Gov. Scott Walker moved ahead Monday with his plans to make Wisconsin the first state to drug test able-bodied adults applying for food stamps, a move blocked by the federal government or found to be unconstitutional when other states have tried.
Wisconsin's plan was approved by the Republican-controlled Legislature more than two years ago, but it languished because it conflicts with federal rules prohibiting states from imposing additional eligibility criteria on food stamp recipients.
Florida had a drug test requirement for food stamp recipients that a federal appeals court blocked in 2014, finding it violated constitutional protections against unreasonable searches. Walker filed a federal lawsuit in 2015 seeking approval to test food stamp applicants, but it was rejected because then-President Barack Obama's administration had not yet formally rejected the state's request to do the testing.
Walker asked then-President elect Donald Trump's administration in December 2016 to make clear that drug screening is permissible, but it has not taken action and now Walker is moving ahead anyway.
Walker approved a rule change to implement the screening and sent it to the Legislature for review Monday. Walker spokesman Tom Evenson said the governor believes he has the authority to implement the rule.
The Legislature has four months to review the rule and it could take a year after its approval before the testing would begin. Lawsuits by those who oppose the drug testing are expected once it's implemented, assuming the federal government doesn't step in and block it in the meantime.
Under the plan, childless FoodShare participants who fail a drug test would be eligible for state-funded rehabilitation treatment if they don't have any other way to pay for it. FoodShare is Wisconsin's name for the federal Supplemental Nutrition Assistance Program.
The Walker administration estimated that a small fraction of the program's applicants -- 220, or 0.3 percent, of the 67,400 applicants a year -- would actually test positive for drugs.
Walker has touted the drug testing as a way to put more drug-free workers into the workplace.
Opponents say that's wrongheaded.
"The state could do far more to expand the workforce by investing in broader access to effective drug treatment programs, rather than spending scarce state resources on the administration of drug screening and testing requirements," said Jon Peacock, research director for Kids Forward, which advocates for children and families in Wisconsin.
Peacock said he was certain there would be a legal challenge over the constitutionality of drug screening food stamp recipients as well as whether such a move would be a violation of federal law governing the food stamp program.

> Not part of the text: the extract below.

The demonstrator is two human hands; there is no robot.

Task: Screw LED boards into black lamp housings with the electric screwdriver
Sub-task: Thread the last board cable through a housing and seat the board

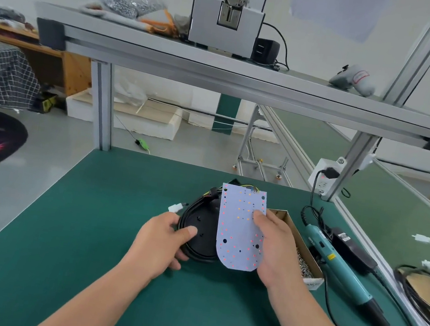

Walker has pushed to expand drug testing for public benefit recipients. The budget he signed this year called for drug screening all able-bodied, childless adults applying for state Medicaid BadgerCare health benefits, pending federal approval. The budget also required drug test requirements for food stamp recipients would be expanded to parents of children ages 6 to 18.
Walker and 11 other governors in 2016 asked the federal government for permission to drug test food stamp recipients.